Ukrainian President Volodymyr Zelenskyy signed a decree confirming the parliament's decision to expand the country's martial law as Kyiv prepares for a renewed push by Moscow's forces in the east and south.

The decree, issued on 23 April, includes the creation of military districts in frontline regions, some of which include occupied areas, where the state now has the power to temporarily seize property for military purposes.

Regions targeted by the Russian army since Moscow's full-scale invasion in February 2022, such as Zaporizhzhia, have been largely devastated, with most properties destroyed or abandoned in more than two years of heavy fighting.

Under martial law, in effect since 24 February 2022, the military leadership of Ukraine has the right to restrict the freedom of movement of citizens as well as confiscate private or communal property for state needs. 

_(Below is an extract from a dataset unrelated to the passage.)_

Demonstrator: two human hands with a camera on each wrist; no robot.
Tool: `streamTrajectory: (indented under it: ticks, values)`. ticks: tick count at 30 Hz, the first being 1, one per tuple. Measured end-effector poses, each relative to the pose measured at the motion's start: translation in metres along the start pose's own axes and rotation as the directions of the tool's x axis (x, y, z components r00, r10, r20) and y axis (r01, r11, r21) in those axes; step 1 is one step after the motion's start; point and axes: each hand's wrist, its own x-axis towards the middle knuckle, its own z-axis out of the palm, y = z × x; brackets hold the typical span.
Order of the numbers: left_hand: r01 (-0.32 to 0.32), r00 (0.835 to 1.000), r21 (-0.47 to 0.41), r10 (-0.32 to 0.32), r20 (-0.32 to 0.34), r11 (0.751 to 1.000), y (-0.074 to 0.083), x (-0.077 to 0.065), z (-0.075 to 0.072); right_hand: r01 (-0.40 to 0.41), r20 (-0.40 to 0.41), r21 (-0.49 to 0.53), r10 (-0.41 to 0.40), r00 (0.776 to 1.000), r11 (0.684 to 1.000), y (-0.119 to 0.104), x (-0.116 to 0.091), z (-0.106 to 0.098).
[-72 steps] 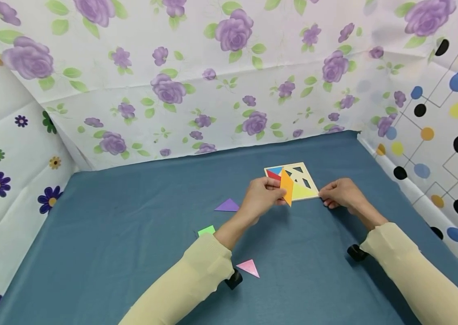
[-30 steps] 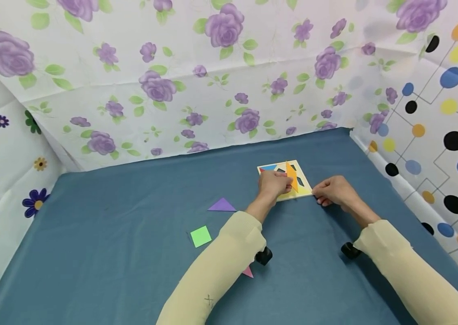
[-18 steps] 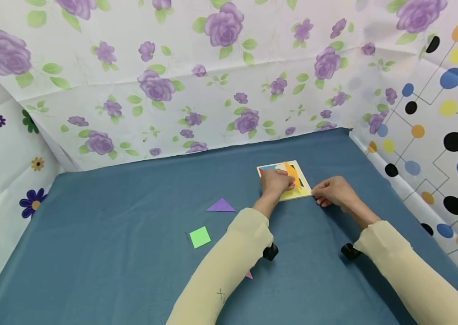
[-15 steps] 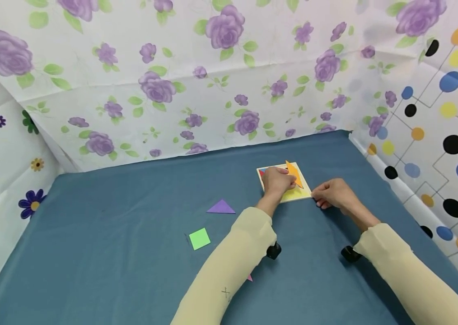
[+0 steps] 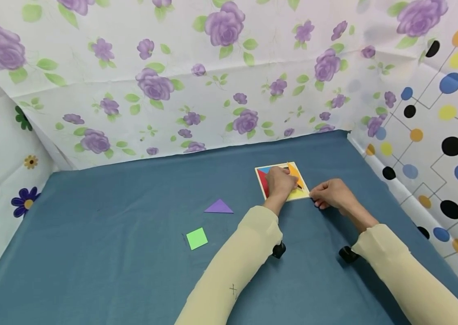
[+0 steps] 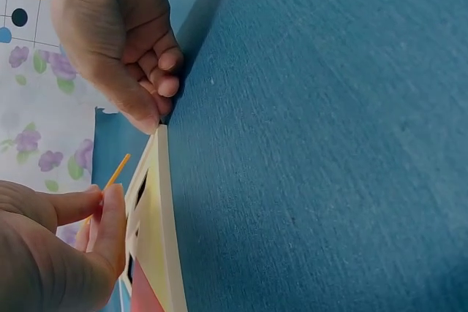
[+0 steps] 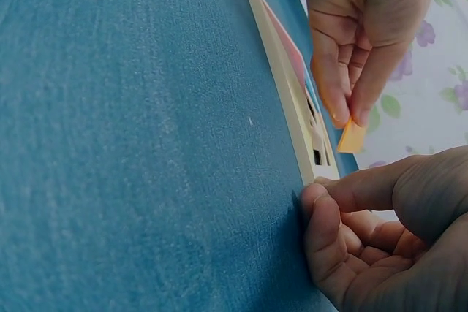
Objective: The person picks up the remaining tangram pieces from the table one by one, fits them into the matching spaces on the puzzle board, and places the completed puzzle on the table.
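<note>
A pale tangram board [image 6: 170, 231] lies on the cloth, with a red triangle [image 5: 262, 178], a yellow piece [image 5: 296, 194] and a blue piece [image 5: 264, 170] set in it. Above its right part, my left hand [image 5: 281, 184] pinches an orange tangram piece [image 7: 351, 139] between thumb and fingers. The piece is tilted over dark cut-outs in the board. At the near right corner, my right hand [image 5: 332, 194] pinches the board's edge between thumb and forefinger. Part of the board is hidden behind the left hand in the head view.
A purple triangle [image 5: 219, 206] and a green square [image 5: 197, 238] lie loose on the blue cloth [image 5: 111, 253], left of my left forearm. Flowered sheeting [image 5: 196, 81] stands behind, and dotted sheeting [image 5: 452, 158] on the right.
My left hand has carried the orange piece forward and right over the board, turning and lowering it. The pink triangle has become hidden behind the left sleeve. My right hand has stayed at the corner.
</note>
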Motion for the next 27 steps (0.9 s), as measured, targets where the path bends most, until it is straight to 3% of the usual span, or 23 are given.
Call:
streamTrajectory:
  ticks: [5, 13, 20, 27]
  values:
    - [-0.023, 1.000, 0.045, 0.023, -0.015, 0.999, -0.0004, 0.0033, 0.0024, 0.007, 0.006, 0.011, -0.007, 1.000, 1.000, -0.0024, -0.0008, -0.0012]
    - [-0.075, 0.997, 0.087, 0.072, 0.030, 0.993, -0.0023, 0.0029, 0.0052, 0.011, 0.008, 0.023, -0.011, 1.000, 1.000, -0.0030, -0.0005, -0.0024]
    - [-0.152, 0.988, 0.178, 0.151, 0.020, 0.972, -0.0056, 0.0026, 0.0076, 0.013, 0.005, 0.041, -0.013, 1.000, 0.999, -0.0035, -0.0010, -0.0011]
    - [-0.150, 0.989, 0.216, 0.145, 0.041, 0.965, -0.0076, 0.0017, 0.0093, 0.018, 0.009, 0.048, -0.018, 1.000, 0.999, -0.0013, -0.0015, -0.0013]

Earlier in April, Ukraine notified the Council of Europe of the partial suspension of some clauses of the European Convention on Human Rights and Freedoms in connection to recent changes in its martial law. 

According to the application, Ukraine will stop observing such provisions of the convention as inviolability of housing, confidentiality of correspondences, non-interference in personal and family life, freedom of movement and free choice of residence, and to use and dispose of one's property.

While these changes are in line with typical applications of martial law, Ukraine is currently going through reforms in line with its EU membership application and is required to highlight policies that could run counter to human rights guarantees.

Reversing drain of soldiers

The new decree also includes limitations on the consular services that can be accessed by Ukrainians abroad if their military registration documents are not updated. This particularly affects men of conscription age and could affect whether their passports and other documents can be renewed while they are abroad.

The Ukrainian Helsinki Committee criticised the decision, saying that it could negatively affect Ukrainians who require emergency or urgent assistance from consular representatives abroad.

Ukrainian foreign minister Dmytro Kuleba defended the decision on X, stating that if "a man of draft age went abroad ... and then comes and wants to receive services from this country. It does not work like that. There is a war in our country."

The move comes weeks after Zelenskyy signed a law lowering the country's minimum conscription age from 27 to 25 to boost the country's army. 

Under martial law, men in Ukraine are first drafted into regular military service and can later be mobilised to fight on the frontline by the government. 

Since February 2022, the martial law in effect has prohibited men between the ages of 18 and 60 from leaving the country, unless they obtain an exemption.

Ukraine is in need of fresh troops to bolster forces in the south and east, where Russia is pressing forward with its efforts to take ground from outnumbered and outgunned troops.

Millions of Ukrainians have fled the country since Russia’s full-scale invasion, mostly to neighbouring European countries. 

The European Union’s statistics agency Eurostat says 4.3 million Ukrainians live in EU countries, including around 860,000 men 18 years or older.